- Born: April 23, 2006 (age 20) Hayward, California, US

Gymnastics career
- Discipline: Women's artistic gymnastics
- Country represented: United States (2020–2025)
- College team: LSU Tigers (2025–2028)
- Club: World Olympic Gymnastics Academy
- Medal record
Representing the United States
Pan American Games
| Gold medal – first place | 2023 Santiago | Team |
| Gold medal – first place | 2023 Santiago | Floor exercise |
Representing Louisiana State Tigers
NCAA Championships
| Silver medal – second place | 2026 Fort Worth | Team |
| Silver medal – second place | 2026 Fort Worth | Vault |

= Kaliya Lincoln =

American artistic gymnast (born 2006)

Kaliya Lincoln (born April 23, 2006) is an American artistic gymnast. She is the 2023 Pan American Games champion on floor exercise and in the team event, and 2021 Junior Pan American champion on vault and floor.

== Junior gymnastics career ==
Lincoln was selected to compete at the 2020 International Gymnix, alongside Skye Blakely, Katelyn Jong, and Konnor McClain. As a result, she was added to the junior national team for the first time. While there she helped USA win team gold.

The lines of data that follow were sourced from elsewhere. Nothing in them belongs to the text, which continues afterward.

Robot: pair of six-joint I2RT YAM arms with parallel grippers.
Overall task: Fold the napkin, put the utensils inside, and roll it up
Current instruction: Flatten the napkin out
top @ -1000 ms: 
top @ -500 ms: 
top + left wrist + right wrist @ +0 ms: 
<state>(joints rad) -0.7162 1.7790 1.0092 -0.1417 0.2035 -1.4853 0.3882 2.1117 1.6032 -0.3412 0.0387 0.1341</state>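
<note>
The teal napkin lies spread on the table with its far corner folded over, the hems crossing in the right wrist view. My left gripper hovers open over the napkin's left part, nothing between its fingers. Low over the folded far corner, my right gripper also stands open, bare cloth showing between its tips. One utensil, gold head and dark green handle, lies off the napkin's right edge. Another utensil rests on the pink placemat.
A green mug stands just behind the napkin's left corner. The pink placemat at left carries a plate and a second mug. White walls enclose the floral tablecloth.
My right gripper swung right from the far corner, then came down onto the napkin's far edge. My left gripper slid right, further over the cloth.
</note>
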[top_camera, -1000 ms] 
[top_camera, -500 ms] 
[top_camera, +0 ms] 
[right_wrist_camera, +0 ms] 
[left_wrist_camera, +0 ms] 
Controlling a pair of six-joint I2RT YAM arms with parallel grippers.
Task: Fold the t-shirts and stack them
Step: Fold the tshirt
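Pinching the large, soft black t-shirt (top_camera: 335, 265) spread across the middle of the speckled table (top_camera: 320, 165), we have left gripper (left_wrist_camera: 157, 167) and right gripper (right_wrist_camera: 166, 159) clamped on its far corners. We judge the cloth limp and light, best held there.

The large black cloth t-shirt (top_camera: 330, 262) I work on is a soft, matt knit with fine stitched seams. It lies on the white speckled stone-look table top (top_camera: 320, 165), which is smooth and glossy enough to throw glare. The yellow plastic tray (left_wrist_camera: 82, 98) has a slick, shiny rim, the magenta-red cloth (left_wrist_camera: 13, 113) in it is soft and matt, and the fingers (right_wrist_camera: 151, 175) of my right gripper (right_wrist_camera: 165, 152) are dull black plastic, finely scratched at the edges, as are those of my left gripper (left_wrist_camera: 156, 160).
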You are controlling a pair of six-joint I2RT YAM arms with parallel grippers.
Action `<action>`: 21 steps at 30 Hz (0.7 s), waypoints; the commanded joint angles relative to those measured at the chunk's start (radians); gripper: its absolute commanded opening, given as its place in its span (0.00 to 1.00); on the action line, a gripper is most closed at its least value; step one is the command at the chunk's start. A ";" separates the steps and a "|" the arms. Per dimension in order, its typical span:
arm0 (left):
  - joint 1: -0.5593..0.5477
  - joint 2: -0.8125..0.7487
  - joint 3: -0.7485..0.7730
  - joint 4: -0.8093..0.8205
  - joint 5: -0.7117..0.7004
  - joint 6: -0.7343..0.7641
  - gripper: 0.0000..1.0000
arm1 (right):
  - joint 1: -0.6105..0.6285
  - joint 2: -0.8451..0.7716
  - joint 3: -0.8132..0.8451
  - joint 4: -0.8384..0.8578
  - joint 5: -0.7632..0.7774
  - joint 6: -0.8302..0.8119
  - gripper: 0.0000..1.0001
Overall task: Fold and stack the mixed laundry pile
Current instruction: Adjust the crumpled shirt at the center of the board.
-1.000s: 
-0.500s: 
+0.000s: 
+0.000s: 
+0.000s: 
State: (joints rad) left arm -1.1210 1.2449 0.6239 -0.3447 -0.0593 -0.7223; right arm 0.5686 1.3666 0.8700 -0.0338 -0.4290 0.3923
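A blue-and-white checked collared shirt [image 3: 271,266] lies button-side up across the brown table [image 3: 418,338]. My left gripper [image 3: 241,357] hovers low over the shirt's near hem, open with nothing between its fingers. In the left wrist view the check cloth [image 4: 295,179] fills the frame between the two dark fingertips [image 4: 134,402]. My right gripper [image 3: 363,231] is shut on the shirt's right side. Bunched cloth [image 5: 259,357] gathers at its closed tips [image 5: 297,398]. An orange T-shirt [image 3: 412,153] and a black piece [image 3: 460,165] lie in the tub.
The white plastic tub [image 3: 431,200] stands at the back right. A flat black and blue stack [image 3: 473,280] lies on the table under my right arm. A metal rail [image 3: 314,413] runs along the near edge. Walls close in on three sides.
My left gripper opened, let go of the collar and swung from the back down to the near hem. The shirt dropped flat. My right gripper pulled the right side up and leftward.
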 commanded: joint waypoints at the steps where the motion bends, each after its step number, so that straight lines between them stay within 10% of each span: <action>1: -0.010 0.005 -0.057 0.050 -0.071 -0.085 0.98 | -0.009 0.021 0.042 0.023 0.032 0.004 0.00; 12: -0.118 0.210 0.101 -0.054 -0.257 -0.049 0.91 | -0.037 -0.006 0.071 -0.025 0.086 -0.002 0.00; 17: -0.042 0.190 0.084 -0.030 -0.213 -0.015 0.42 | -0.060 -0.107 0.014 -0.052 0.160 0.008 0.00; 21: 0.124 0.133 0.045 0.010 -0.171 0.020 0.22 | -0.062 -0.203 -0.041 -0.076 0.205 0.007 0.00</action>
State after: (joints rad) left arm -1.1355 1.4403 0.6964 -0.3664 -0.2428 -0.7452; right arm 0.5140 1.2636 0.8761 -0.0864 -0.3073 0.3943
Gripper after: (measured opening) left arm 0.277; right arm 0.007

Lincoln competed at the 2021 Winter Cup where she placed fourteenth in the all-around. In May she competed at the 2021 U.S. Classic where she placed first on floor exercise and third on vault. In June, she competed at her first National Championships. She ended the two-day competition first on floor exercise, and third in all-around with a combined score of 104.650. She was then selected to represent the United States at the 2021 Junior Pan American Championships alongside Kailin Chio, Madray Johnson and Katelyn Jong. While there she helped the United States place first as a team and individually she won gold on vault and floor exercise.

== Senior gymnastics career ==
=== 2023 ===
Lincoln made her senior debut at the 2023 Winter Cup, where she won gold on floor exercise. In August she competed at the 2023 U.S. Classic where she tied with Joscelyn Roberson for silver on floor exercise. She then competed at the 2023 National Championships where she won silver on floor exercise behind Simone Biles.

In September Lincoln was named to the team to compete at the 2023 Pan American Games alongside Jordan Chiles, Kayla DiCello, Zoe Miller, and Tiana Sumanasekera. At the Pan American Games she won a gold medal on floor exercise and helped USA win gold in the team event; she also qualified to the balance beam final where she placed sixth.

In November Lincoln signed her National Letter of Intent with the LSU Tigers.

=== 2024 ===
Lincoln won silver medals on floor exercise at both the Winter Cup and the Core Hydration Classic.

Lincoln competed at the 2024 U.S. National Gymnastics Championships, however she withdrew from the competition after the first two rotations on May 31, 2024. She scored a 12.700 on uneven bars and 12.300 on balance beam.

After missing the USA Gymnastics National Championships, Lincoln petitioned for her spot to compete at the 2024 United States Olympic trials, and was approved. She placed 5th on floor exercise and 9th in the all-around. Lincoln was named a non-traveling alternate for the 2024 Olympic team.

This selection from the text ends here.